With newly-found financial support of white civic leaders, Jane Edna Hunter was able to build a nine-story home for the Phillis Wheatly Association. The building housed young black women and was home to the agency’s education, job training and placement services, as well as served as a place for social activities. (photo courtesy of Phillis Wheatly Association)
But the PWA was not just growing in Cleveland. Phillis Wheatly homes were springing up around the country. In 1939, the PWA was operating homes in Illinois, Minnesota, Connecticut, North and South Carolina. It had five in Ohio: the original in Cleveland, as well as others in Toledo, Oberlin, Canton and Steubenville.
First Lady Eleanor Roosevelt sought out Hunter to serve as an advisor on women’s issues throughout the Roosevelt administration.
In addition to her urban efforts, Hunter realized the need for respite from the cityscape and in 1930, purchased land and established Camp Mueller in the Cuyahoga Valley, where PWA members could enjoy nature.

This formal portrait of Jane Edna Hunter hangs in the offices of the Phillis Wheatly Association. (Photo courtesy of Phillis Wheatly Association)
Hunter served as director of the PWA until she retired in 1946, though she did remain active and was a strong voice in the city’s social services community.
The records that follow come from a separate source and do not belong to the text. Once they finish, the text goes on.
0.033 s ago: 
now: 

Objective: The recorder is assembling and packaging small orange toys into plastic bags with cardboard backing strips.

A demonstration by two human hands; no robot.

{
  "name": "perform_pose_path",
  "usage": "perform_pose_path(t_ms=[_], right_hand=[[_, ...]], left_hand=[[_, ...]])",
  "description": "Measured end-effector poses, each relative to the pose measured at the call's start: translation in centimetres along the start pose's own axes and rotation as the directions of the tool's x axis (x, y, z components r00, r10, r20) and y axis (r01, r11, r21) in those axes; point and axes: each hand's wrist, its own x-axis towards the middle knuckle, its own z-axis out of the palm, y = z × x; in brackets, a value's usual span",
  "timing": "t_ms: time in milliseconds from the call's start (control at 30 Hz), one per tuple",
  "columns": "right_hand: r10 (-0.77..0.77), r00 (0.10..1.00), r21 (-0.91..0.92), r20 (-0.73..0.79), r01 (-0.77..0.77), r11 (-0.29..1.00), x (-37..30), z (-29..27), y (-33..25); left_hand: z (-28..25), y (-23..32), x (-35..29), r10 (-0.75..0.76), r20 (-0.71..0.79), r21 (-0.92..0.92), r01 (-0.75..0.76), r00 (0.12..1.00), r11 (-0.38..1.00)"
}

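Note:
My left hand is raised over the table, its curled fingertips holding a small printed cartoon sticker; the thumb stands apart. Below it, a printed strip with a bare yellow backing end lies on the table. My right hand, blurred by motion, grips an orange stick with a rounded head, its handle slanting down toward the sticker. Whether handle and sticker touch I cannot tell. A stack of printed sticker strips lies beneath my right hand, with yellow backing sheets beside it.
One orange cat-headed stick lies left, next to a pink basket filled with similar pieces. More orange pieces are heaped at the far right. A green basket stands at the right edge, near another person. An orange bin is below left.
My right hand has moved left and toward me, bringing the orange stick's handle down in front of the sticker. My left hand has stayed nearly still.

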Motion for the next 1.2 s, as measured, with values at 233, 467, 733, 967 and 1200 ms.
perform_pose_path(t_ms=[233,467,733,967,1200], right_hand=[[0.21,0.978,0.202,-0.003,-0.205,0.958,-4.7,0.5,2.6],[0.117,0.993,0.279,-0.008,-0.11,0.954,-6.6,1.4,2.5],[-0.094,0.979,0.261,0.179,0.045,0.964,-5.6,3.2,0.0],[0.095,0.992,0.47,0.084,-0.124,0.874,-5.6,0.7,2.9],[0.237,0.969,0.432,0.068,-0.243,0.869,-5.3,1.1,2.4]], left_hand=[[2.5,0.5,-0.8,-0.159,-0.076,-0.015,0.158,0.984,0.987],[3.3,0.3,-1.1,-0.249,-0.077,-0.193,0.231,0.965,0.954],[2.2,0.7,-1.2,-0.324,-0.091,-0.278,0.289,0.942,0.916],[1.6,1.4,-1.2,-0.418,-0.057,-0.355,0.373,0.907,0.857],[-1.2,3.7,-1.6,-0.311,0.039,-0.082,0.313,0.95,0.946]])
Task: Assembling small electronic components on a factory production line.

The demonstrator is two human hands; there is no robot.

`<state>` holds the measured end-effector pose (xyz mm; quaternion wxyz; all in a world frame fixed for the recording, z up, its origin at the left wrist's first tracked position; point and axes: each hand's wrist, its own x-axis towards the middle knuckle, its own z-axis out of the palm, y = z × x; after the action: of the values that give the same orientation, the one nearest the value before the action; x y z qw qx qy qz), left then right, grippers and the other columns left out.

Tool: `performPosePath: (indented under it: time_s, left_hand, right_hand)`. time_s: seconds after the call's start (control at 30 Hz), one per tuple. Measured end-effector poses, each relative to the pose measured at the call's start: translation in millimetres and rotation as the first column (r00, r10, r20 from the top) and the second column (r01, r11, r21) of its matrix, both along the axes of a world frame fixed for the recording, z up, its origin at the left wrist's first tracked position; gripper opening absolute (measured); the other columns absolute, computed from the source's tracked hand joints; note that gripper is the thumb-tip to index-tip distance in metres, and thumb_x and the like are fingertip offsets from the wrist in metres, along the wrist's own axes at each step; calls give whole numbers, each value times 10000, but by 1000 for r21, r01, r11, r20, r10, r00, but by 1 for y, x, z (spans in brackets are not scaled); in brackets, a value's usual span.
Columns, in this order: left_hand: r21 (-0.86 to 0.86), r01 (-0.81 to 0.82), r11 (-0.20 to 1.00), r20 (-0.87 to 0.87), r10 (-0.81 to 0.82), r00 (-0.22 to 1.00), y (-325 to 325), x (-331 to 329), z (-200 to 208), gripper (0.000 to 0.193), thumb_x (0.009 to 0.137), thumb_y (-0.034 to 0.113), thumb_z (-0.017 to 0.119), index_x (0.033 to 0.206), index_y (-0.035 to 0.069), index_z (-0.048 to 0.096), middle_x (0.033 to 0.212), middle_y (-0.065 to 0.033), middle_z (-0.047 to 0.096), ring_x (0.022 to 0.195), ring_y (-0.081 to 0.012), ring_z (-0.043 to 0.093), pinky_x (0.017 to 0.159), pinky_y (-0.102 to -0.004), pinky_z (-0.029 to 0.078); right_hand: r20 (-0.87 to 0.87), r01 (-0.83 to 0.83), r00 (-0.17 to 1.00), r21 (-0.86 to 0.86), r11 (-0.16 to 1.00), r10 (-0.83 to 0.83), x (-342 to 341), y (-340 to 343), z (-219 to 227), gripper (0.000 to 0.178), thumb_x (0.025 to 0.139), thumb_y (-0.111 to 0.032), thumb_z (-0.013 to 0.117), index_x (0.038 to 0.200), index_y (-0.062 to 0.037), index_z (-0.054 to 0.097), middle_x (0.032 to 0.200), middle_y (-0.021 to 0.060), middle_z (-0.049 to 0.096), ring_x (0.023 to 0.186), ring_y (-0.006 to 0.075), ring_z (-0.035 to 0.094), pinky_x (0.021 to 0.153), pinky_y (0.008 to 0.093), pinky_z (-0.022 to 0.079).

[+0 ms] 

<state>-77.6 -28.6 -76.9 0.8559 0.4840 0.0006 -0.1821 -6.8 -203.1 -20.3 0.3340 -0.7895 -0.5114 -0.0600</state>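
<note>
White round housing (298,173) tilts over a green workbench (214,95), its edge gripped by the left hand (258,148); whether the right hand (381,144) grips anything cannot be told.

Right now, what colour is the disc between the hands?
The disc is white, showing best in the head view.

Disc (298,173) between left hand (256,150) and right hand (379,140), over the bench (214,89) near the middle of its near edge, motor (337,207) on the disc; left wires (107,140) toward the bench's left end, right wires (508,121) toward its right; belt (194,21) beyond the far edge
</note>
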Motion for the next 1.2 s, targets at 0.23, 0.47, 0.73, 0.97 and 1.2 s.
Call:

Once retired, she served as Director of the Empire Savings and Loan — a black-owned bank — and a realty company. She operated several rental units on the East Side of Cleveland. She also founded the Phillis Wheatly Foundation to provide scholarships for young black women. The foundation now annually grants about $100,000 in financial aid.
By 1950, there was a diminished demand for group housing and education for young women, so the PWA made a pivot to concentrate the needs of the surrounding neighborhood: recreation and cultural programming. It established a daycare, and neighborhood outreach. In addition, the PWA converted its housing into apartments for seniors and the disabled.
In the 1960s, Hunter was judged to be mentally incompetent and control of her finances was turned over to her attorney, Charles Hadley.
She lived quietly until her death is 1971. She is buried in Lake View Cemetery.